» **TASK TO CARRY OUT**:
Exactly retype the lines from the top of the data through the line containing "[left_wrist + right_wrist", leaving out every picture.

(Dataset records)
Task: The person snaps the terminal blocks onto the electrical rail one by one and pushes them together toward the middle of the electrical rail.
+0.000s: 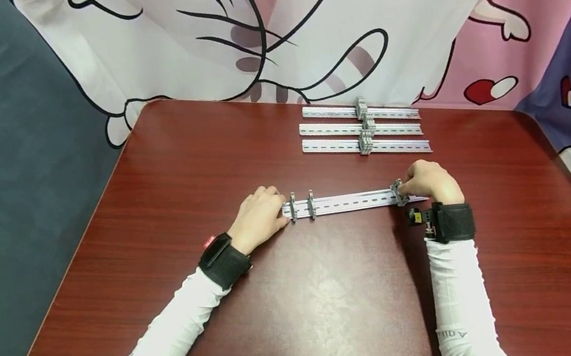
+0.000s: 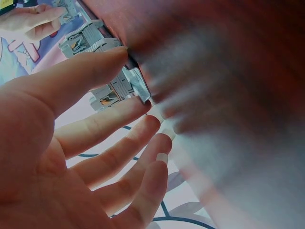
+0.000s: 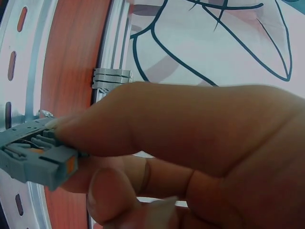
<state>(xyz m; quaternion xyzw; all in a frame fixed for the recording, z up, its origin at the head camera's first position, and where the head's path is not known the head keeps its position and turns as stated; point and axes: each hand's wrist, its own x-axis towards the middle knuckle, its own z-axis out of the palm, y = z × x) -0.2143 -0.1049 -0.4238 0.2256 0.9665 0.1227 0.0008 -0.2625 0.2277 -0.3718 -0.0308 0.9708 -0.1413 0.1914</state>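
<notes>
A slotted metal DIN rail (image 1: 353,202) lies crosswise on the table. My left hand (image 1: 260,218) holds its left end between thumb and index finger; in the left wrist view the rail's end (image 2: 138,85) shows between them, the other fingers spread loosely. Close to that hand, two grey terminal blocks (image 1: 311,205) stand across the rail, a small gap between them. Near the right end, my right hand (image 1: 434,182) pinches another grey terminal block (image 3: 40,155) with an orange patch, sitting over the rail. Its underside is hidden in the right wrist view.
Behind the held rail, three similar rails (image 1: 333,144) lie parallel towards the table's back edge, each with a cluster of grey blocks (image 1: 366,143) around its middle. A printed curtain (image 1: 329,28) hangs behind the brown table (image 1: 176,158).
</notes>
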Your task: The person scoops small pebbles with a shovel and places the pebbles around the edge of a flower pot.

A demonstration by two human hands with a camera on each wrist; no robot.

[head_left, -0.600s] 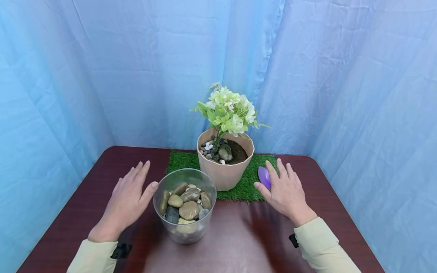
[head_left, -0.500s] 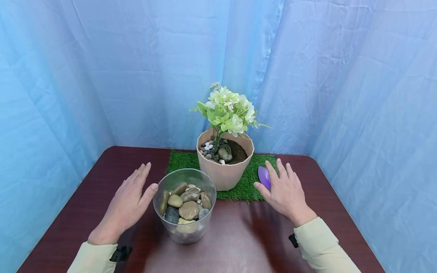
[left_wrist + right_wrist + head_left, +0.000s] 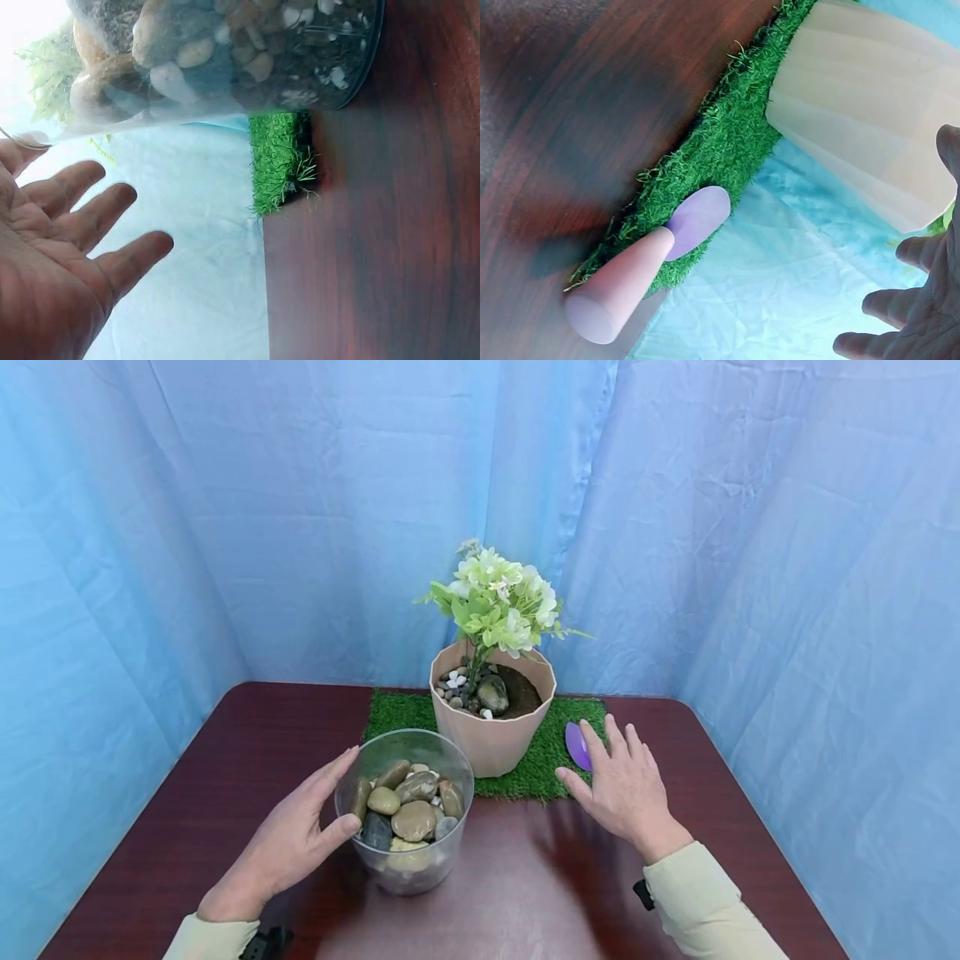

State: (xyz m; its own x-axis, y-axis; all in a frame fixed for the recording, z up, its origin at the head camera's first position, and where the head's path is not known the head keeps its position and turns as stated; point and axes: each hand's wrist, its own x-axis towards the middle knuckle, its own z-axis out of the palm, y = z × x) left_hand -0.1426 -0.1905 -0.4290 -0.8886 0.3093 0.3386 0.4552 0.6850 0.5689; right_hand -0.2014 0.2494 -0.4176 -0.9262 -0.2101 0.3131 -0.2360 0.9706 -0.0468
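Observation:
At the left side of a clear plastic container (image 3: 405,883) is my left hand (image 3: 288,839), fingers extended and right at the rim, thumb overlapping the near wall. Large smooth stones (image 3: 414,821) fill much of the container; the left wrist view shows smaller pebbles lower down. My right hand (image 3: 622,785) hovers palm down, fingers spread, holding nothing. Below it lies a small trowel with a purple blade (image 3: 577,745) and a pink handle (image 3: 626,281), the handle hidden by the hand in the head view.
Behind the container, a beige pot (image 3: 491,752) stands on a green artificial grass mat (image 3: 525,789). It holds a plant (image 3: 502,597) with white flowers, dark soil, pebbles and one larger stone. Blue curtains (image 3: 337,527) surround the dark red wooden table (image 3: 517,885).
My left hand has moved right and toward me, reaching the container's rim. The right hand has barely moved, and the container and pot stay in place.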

» **ANSWER BOX**:
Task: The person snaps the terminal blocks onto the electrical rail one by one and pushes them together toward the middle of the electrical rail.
+0.000s: 
+0.000s: 
+0.000s: 
<state>(xyz m; quaternion xyzw; all in a frame fixed for the recording, z up, its origin at the head camera's first position, and where the head's path is not known the head keeps its position and turns as stated; point and axes: each hand's wrist, its own x-axis towards the middle knuckle, its own z-axis out of the palm, y = z × x) -0.2143 -0.1049 -0.4238 0.2256 0.9665 0.1227 0.0008 -0.2625 0.2277 -0.3718 -0.0308 0.9708 -0.1413 0.1914</state>
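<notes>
A slotted metal DIN rail (image 1: 353,202) lies crosswise on the table. My left hand (image 1: 260,218) holds its left end between thumb and index finger; in the left wrist view the rail's end (image 2: 138,85) shows between them, the other fingers spread loosely. Close to that hand, two grey terminal blocks (image 1: 311,205) stand across the rail, a small gap between them. Near the right end, my right hand (image 1: 434,182) pinches another grey terminal block (image 3: 40,155) with an orange patch, sitting over the rail. Its underside is hidden in the right wrist view.
Behind the held rail, three similar rails (image 1: 333,144) lie parallel towards the table's back edge, each with a cluster of grey blocks (image 1: 366,143) around its middle. A printed curtain (image 1: 329,28) hangs behind the brown table (image 1: 176,158).
</notes>
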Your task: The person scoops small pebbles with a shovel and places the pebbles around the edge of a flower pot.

A demonstration by two human hands with a camera on each wrist; no robot.

[head_left, -0.600s] 
[head_left, -0.500s] 
[left_wrist + right_wrist + head_left, +0.000s] 

This answer leaves nothing further to address.